(Work to complete)
Using the records below, give again exactly the lines from the line that contains "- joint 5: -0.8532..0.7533" through the line that contains "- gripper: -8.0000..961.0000", both ends included, and only those.
*** Opening Provided information ***
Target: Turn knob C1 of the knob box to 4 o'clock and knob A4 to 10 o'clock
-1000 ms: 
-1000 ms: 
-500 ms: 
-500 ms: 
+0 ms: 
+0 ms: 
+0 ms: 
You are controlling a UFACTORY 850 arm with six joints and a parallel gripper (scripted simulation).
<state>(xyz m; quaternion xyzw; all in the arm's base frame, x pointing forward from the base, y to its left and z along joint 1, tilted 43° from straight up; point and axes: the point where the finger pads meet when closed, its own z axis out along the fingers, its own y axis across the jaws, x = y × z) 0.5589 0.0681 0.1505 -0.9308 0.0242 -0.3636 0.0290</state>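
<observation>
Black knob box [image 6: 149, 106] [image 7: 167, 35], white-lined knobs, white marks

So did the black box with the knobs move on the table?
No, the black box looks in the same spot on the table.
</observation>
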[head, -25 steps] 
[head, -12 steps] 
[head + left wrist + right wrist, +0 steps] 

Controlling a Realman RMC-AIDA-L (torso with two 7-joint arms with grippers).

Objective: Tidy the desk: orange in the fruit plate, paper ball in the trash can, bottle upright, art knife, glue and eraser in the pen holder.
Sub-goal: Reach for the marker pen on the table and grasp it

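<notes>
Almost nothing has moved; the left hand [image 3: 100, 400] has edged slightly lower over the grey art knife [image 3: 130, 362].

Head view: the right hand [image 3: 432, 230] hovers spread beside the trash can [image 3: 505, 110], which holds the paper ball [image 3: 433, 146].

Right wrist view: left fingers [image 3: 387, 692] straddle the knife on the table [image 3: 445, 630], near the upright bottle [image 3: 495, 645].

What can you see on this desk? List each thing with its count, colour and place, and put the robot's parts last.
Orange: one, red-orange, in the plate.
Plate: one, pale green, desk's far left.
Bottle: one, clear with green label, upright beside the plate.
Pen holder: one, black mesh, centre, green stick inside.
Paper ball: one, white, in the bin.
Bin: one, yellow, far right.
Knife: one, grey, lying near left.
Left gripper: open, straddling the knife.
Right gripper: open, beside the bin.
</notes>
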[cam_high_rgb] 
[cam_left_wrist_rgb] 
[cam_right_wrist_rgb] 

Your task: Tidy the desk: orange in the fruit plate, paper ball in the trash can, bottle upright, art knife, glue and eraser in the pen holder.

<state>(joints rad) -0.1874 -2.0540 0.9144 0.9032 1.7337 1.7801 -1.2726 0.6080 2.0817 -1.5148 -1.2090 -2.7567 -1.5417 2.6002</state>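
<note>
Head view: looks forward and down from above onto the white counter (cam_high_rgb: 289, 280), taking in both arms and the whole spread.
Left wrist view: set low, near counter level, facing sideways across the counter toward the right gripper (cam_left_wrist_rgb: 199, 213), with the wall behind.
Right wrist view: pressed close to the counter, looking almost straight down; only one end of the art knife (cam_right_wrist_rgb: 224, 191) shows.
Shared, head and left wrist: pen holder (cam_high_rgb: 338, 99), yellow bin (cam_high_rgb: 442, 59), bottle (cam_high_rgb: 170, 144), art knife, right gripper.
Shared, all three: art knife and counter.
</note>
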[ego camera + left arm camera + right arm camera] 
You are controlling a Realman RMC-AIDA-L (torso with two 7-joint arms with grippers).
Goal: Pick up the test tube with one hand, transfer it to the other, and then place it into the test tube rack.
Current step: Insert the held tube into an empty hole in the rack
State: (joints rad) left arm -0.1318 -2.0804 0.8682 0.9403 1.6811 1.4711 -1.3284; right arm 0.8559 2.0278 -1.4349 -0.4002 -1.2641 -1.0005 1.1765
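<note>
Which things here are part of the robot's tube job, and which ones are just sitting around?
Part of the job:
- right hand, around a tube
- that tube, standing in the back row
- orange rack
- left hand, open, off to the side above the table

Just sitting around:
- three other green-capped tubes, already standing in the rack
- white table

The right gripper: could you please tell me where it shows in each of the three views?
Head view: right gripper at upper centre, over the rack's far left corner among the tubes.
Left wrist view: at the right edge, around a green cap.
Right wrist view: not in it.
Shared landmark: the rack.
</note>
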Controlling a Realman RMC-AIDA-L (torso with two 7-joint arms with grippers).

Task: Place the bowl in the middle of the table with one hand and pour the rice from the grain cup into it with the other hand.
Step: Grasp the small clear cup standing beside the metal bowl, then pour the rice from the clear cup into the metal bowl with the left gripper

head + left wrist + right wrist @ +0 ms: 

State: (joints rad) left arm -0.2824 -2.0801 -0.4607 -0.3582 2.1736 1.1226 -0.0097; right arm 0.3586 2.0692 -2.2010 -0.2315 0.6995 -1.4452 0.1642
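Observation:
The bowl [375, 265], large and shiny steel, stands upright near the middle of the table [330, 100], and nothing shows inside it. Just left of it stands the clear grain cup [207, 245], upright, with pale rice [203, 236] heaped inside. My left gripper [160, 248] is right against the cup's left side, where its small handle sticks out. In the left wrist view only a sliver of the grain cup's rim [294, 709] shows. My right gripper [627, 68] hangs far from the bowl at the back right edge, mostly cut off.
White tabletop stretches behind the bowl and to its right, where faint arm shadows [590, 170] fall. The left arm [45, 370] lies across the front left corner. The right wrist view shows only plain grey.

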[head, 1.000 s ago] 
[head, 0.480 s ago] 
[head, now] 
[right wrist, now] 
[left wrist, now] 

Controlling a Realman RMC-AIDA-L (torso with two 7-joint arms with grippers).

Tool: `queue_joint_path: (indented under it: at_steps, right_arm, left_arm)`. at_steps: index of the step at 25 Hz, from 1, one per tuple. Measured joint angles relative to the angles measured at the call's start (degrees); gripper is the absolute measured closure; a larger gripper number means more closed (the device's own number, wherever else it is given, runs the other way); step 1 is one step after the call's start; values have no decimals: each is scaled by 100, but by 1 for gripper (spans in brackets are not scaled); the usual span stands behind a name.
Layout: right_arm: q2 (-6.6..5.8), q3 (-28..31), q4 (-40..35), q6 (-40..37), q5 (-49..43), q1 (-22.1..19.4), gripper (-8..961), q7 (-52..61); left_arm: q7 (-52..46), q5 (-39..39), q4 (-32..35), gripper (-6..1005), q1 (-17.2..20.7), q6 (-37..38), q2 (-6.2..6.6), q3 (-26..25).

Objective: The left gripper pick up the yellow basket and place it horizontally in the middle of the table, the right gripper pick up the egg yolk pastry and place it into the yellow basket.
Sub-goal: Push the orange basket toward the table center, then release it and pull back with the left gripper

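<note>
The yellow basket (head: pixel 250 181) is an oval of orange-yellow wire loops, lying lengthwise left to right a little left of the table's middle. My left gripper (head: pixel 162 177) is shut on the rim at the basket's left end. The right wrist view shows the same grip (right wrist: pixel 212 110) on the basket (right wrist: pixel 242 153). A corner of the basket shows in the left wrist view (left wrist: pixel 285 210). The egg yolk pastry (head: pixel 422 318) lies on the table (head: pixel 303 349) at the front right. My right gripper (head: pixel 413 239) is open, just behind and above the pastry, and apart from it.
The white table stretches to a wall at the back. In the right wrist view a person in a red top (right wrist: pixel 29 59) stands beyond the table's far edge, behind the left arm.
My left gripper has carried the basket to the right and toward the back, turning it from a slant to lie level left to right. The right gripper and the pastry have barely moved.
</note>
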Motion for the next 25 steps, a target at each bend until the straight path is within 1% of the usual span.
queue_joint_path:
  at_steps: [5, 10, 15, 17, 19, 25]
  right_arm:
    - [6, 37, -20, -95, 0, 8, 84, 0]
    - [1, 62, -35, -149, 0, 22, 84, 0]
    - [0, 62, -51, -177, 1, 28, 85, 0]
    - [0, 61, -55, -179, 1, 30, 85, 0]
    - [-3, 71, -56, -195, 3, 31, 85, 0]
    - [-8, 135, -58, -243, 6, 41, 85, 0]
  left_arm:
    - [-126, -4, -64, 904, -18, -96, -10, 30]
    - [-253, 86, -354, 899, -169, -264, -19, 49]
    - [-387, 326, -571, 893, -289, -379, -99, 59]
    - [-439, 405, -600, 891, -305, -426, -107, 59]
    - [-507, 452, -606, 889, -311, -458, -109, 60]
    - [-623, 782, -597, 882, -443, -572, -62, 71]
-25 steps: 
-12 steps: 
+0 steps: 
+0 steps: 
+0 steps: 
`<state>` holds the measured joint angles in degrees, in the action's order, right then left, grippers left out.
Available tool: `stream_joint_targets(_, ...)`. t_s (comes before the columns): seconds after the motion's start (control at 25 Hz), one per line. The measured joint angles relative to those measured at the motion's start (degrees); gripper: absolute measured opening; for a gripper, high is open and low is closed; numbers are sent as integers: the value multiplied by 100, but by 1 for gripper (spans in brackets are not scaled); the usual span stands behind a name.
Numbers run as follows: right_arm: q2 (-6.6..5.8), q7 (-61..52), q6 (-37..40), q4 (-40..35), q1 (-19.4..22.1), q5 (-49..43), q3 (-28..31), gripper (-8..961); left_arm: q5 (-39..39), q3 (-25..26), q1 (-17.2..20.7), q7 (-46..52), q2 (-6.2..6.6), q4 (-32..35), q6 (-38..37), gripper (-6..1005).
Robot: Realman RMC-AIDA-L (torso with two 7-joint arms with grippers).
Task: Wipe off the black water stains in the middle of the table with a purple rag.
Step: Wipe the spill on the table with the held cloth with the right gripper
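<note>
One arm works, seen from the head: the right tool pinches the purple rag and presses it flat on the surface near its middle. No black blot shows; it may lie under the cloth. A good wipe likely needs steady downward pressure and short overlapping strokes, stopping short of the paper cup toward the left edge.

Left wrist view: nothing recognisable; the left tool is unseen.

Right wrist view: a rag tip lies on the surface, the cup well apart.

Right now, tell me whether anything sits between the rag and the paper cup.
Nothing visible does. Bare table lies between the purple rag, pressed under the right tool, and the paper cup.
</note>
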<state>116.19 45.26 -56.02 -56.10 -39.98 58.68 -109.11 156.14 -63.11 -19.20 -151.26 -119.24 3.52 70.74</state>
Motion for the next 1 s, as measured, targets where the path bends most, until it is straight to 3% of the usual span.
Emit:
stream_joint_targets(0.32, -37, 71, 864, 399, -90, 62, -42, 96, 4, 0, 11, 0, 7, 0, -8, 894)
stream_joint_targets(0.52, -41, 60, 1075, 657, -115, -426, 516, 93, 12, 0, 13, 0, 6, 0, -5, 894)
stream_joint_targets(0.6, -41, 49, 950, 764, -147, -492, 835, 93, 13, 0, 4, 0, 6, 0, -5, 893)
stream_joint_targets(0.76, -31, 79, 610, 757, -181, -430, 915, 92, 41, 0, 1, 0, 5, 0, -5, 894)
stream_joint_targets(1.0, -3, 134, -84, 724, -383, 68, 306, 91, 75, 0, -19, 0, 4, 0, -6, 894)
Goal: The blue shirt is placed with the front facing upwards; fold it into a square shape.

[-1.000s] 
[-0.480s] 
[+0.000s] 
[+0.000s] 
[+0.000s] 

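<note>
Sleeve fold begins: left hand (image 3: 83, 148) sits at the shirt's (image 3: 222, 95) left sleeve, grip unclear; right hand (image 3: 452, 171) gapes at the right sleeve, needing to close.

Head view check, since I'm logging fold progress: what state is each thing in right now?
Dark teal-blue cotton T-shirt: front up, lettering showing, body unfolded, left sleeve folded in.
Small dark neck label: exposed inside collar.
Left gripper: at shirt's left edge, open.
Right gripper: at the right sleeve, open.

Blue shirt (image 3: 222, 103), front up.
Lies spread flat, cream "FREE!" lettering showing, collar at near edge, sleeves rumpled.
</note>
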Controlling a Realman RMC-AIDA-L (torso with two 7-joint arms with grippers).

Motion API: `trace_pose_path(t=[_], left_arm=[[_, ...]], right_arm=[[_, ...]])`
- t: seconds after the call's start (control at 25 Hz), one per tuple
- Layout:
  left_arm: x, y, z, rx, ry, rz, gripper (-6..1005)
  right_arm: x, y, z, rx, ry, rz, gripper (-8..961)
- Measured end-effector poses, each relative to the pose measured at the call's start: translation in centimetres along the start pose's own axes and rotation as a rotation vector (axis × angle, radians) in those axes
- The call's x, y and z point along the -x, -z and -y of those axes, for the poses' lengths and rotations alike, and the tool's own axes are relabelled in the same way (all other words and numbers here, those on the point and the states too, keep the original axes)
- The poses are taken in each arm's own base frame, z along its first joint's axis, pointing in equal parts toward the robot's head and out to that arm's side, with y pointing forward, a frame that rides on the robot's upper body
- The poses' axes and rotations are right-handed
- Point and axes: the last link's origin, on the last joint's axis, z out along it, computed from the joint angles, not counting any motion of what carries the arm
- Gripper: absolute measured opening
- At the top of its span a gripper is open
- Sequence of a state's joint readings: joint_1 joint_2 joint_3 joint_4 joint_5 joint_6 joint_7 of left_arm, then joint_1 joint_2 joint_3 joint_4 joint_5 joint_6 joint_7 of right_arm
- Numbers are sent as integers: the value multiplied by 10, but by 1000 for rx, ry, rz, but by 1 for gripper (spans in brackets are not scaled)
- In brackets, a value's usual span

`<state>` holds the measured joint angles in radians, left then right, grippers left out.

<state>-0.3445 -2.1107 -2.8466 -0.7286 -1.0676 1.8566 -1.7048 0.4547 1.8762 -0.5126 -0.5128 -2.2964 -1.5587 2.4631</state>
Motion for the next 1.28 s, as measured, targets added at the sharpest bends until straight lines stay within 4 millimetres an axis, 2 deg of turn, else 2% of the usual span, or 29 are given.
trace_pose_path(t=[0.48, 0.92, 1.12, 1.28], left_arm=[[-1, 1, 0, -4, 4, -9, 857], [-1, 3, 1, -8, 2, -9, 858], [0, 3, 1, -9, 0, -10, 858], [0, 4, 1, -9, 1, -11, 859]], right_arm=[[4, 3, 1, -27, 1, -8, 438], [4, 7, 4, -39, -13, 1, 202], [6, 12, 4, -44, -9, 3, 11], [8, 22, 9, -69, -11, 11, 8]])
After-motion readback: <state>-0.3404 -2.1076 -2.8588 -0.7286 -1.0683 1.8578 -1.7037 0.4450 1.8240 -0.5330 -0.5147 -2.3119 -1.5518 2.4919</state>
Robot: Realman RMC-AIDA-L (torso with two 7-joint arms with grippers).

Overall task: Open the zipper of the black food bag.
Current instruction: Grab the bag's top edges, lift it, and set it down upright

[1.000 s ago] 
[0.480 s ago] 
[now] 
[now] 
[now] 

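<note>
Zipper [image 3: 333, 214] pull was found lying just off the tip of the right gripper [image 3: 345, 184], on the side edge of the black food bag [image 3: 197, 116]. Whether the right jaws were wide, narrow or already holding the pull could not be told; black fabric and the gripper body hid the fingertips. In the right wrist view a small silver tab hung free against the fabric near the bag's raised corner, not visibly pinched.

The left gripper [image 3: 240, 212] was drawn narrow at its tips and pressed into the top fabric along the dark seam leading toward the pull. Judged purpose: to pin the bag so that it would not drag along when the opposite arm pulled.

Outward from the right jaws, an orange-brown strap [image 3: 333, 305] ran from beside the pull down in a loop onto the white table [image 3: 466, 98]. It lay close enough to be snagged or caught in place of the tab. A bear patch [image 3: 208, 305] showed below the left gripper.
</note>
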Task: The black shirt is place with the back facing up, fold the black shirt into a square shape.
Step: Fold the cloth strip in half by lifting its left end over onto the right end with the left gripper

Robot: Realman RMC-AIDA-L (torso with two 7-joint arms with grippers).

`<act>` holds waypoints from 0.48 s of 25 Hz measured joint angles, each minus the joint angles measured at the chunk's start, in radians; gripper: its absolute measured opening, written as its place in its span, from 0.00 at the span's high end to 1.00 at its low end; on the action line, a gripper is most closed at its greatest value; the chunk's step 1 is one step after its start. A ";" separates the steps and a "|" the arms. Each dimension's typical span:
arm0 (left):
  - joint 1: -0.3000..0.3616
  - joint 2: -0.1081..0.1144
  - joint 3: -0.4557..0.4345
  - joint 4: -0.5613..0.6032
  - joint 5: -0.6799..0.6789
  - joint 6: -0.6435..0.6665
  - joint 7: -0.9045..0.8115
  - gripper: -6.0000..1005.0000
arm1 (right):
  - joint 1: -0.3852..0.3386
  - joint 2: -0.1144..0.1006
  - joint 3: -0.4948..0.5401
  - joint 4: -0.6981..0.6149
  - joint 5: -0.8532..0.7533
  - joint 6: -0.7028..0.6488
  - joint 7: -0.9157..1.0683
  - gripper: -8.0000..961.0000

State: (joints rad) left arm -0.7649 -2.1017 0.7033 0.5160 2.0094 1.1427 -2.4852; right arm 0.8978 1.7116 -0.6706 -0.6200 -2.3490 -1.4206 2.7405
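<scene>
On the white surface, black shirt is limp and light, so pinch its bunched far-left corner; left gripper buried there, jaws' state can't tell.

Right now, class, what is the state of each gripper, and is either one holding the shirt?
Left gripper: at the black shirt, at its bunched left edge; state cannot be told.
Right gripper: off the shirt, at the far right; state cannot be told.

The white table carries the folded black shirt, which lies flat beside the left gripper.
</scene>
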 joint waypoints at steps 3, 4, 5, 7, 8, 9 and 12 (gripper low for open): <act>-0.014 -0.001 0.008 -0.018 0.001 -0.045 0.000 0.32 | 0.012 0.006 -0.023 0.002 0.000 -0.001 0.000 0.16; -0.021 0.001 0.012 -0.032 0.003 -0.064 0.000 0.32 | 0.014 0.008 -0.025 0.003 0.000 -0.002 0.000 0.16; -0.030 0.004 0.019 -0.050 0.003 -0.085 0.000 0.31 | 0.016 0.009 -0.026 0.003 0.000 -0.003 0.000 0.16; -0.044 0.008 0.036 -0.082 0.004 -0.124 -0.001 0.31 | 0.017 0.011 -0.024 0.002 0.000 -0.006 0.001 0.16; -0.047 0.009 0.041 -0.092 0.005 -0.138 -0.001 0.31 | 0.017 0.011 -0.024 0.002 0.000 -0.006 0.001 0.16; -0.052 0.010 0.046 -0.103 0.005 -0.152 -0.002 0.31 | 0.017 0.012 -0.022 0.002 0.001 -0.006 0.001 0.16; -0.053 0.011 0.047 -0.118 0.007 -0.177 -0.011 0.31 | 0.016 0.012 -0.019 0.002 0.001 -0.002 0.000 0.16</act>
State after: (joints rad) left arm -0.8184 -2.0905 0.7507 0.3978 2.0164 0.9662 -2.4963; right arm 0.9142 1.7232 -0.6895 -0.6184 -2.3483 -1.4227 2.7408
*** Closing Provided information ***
(Answer to this exercise)
  - joint 5: -0.8532..0.7533
  - joint 6: -0.7028..0.6488
  - joint 7: -0.9157..1.0683
  - gripper: -8.0000..961.0000

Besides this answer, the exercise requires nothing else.